Problem details:
Each line below needs to be restated word for word.

Records from a data collection:
==*==

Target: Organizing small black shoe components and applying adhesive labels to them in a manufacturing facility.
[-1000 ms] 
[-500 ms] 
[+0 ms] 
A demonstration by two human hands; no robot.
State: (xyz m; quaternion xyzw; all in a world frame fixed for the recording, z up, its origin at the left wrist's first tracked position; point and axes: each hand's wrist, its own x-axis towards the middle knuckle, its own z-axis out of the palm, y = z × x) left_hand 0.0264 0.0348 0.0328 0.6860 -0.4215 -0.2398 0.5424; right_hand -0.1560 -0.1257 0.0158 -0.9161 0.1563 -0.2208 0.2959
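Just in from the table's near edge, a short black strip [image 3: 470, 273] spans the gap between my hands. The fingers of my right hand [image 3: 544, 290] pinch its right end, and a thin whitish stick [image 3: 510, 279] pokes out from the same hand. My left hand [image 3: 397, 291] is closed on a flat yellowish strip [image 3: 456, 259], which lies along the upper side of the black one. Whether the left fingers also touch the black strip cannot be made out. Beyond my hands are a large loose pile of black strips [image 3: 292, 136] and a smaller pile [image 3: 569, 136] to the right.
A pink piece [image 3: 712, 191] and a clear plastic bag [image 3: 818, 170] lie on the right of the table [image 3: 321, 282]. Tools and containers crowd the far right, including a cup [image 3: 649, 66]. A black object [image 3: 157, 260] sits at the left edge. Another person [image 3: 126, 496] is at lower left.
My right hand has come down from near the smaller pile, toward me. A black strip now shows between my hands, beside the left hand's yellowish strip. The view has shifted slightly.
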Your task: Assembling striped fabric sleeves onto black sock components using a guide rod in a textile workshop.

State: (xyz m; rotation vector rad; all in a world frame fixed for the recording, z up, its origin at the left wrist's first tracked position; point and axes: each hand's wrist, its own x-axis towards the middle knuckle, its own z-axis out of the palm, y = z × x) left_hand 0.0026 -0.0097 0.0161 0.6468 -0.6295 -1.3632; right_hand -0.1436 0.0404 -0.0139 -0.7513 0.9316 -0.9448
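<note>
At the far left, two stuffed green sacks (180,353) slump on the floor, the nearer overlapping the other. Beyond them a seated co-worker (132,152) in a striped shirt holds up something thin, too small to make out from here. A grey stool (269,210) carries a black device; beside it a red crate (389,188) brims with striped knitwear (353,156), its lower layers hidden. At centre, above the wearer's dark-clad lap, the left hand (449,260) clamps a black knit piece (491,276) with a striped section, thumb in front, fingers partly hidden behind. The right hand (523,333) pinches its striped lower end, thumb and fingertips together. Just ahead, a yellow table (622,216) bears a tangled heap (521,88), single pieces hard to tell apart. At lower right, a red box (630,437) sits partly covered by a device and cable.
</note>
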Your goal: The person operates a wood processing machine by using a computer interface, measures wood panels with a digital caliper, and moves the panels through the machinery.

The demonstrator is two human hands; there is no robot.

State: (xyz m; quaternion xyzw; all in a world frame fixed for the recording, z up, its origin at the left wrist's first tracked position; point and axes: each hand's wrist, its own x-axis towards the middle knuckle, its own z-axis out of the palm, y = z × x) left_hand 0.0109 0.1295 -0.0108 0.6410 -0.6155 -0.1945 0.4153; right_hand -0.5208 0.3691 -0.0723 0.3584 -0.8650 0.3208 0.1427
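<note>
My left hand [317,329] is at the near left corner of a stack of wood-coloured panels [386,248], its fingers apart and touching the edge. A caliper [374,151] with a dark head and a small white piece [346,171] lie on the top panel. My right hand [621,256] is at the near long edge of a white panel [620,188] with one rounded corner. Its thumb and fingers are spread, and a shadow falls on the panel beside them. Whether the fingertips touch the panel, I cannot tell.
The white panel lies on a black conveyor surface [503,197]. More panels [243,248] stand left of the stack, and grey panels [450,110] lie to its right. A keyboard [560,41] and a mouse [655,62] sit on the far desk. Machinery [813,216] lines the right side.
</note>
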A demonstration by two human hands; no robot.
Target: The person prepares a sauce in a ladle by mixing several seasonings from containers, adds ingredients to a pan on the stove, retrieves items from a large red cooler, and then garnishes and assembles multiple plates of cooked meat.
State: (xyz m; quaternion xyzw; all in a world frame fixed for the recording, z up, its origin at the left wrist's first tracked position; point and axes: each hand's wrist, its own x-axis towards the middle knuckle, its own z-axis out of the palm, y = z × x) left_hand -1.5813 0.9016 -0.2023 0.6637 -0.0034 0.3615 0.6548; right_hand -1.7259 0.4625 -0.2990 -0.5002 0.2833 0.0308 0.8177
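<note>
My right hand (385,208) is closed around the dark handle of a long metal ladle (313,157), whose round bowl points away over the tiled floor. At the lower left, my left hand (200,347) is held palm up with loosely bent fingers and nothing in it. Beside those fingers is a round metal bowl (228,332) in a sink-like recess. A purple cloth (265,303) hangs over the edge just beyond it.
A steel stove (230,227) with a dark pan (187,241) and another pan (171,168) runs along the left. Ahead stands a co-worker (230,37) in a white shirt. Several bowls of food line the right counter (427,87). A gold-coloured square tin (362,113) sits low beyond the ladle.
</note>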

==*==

Exercise solution:
Target: Organizing small black shoe components and applying adhesive labels to them in a manufacturing facility.
[-1000 ms] 
[-500 ms] 
[+0 ms] 
A demonstration by two human hands; no robot.
State: (xyz m; quaternion xyzw; all in a world frame fixed for the recording, z up, its origin at the left wrist's first tracked position; point and axes: each hand's wrist, its own x-axis towards the middle knuckle, its own z-axis out of the palm, y = z × x) left_hand 0.0264 0.0348 0.0328 0.6860 -0.4215 -0.2398 0.5424; right_hand -0.1560 -0.1257 0.0158 -0.9161 0.1563 -0.2208 0.2959
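Just in from the table's near edge, a short black strip [image 3: 470, 273] spans the gap between my hands. The fingers of my right hand [image 3: 544, 290] pinch its right end, and a thin whitish stick [image 3: 510, 279] pokes out from the same hand. My left hand [image 3: 397, 291] is closed on a flat yellowish strip [image 3: 456, 259], which lies along the upper side of the black one. Whether the left fingers also touch the black strip cannot be made out. Beyond my hands are a large loose pile of black strips [image 3: 292, 136] and a smaller pile [image 3: 569, 136] to the right.
A pink piece [image 3: 712, 191] and a clear plastic bag [image 3: 818, 170] lie on the right of the table [image 3: 321, 282]. Tools and containers crowd the far right, including a cup [image 3: 649, 66]. A black object [image 3: 157, 260] sits at the left edge. Another person [image 3: 126, 496] is at lower left.
My right hand has come down from near the smaller pile, toward me. A black strip now shows between my hands, beside the left hand's yellowish strip. The view has shifted slightly.
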Your task: Assembling striped fabric sleeves onto black sock components using a guide rod in a textile workshop.

State: (xyz m; rotation vector rad; all in a world frame fixed for the recording, z up, its origin at the left wrist's first tracked position; point and axes: each hand's wrist, its own x-axis towards the middle knuckle, its own z-axis out of the palm, y = z × x) left_hand 0.0026 -0.0097 0.0161 0.6468 -0.6295 -1.3632; right_hand -0.1436 0.0404 -0.0139 -0.7513 0.9316 -0.9448
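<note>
At the far left, two stuffed green sacks (180,353) slump on the floor, the nearer overlapping the other. Beyond them a seated co-worker (132,152) in a striped shirt holds up something thin, too small to make out from here. A grey stool (269,210) carries a black device; beside it a red crate (389,188) brims with striped knitwear (353,156), its lower layers hidden. At centre, above the wearer's dark-clad lap, the left hand (449,260) clamps a black knit piece (491,276) with a striped section, thumb in front, fingers partly hidden behind. The right hand (523,333) pinches its striped lower end, thumb and fingertips together. Just ahead, a yellow table (622,216) bears a tangled heap (521,88), single pieces hard to tell apart. At lower right, a red box (630,437) sits partly covered by a device and cable.
</note>
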Your goal: The person operates a wood processing machine by using a computer interface, measures wood panels with a digital caliper, and moves the panels through the machinery.

The demonstrator is two human hands; there is no robot.

State: (xyz m; quaternion xyzw; all in a world frame fixed for the recording, z up, its origin at the left wrist's first tracked position; point and axes: each hand's wrist, its own x-axis towards the middle knuckle, its own z-axis out of the palm, y = z × x) left_hand 0.0109 0.1295 -0.0108 0.6410 -0.6155 -0.1945 0.4153; right_hand -0.5208 0.3691 -0.0723 0.3584 -0.8650 0.3208 0.1427
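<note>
My left hand [317,329] is at the near left corner of a stack of wood-coloured panels [386,248], its fingers apart and touching the edge. A caliper [374,151] with a dark head and a small white piece [346,171] lie on the top panel. My right hand [621,256] is at the near long edge of a white panel [620,188] with one rounded corner. Its thumb and fingers are spread, and a shadow falls on the panel beside them. Whether the fingertips touch the panel, I cannot tell.
The white panel lies on a black conveyor surface [503,197]. More panels [243,248] stand left of the stack, and grey panels [450,110] lie to its right. A keyboard [560,41] and a mouse [655,62] sit on the far desk. Machinery [813,216] lines the right side.
</note>
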A demonstration by two human hands; no robot.
Target: The person prepares a sauce in a ladle by mixing several seasonings from containers, adds ingredients to a pan on the stove, retrieves items from a large red cooler, and then garnishes and assembles multiple plates of cooked meat.
State: (xyz m; quaternion xyzw; all in a world frame fixed for the recording, z up, its origin at the left wrist's first tracked position; point and axes: each hand's wrist, its own x-axis towards the middle knuckle, its own z-axis out of the palm, y = z × x) left_hand -1.5813 0.9016 -0.2023 0.6637 -0.0034 0.3615 0.6548; right_hand -1.7259 0.4625 -0.2990 -0.5002 0.2833 0.0308 0.8177
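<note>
My right hand (385,208) is closed around the dark handle of a long metal ladle (313,157), whose round bowl points away over the tiled floor. At the lower left, my left hand (200,347) is held palm up with loosely bent fingers and nothing in it. Beside those fingers is a round metal bowl (228,332) in a sink-like recess. A purple cloth (265,303) hangs over the edge just beyond it.
A steel stove (230,227) with a dark pan (187,241) and another pan (171,168) runs along the left. Ahead stands a co-worker (230,37) in a white shirt. Several bowls of food line the right counter (427,87). A gold-coloured square tin (362,113) sits low beyond the ladle.
</note>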

What the answer needed to say has been said.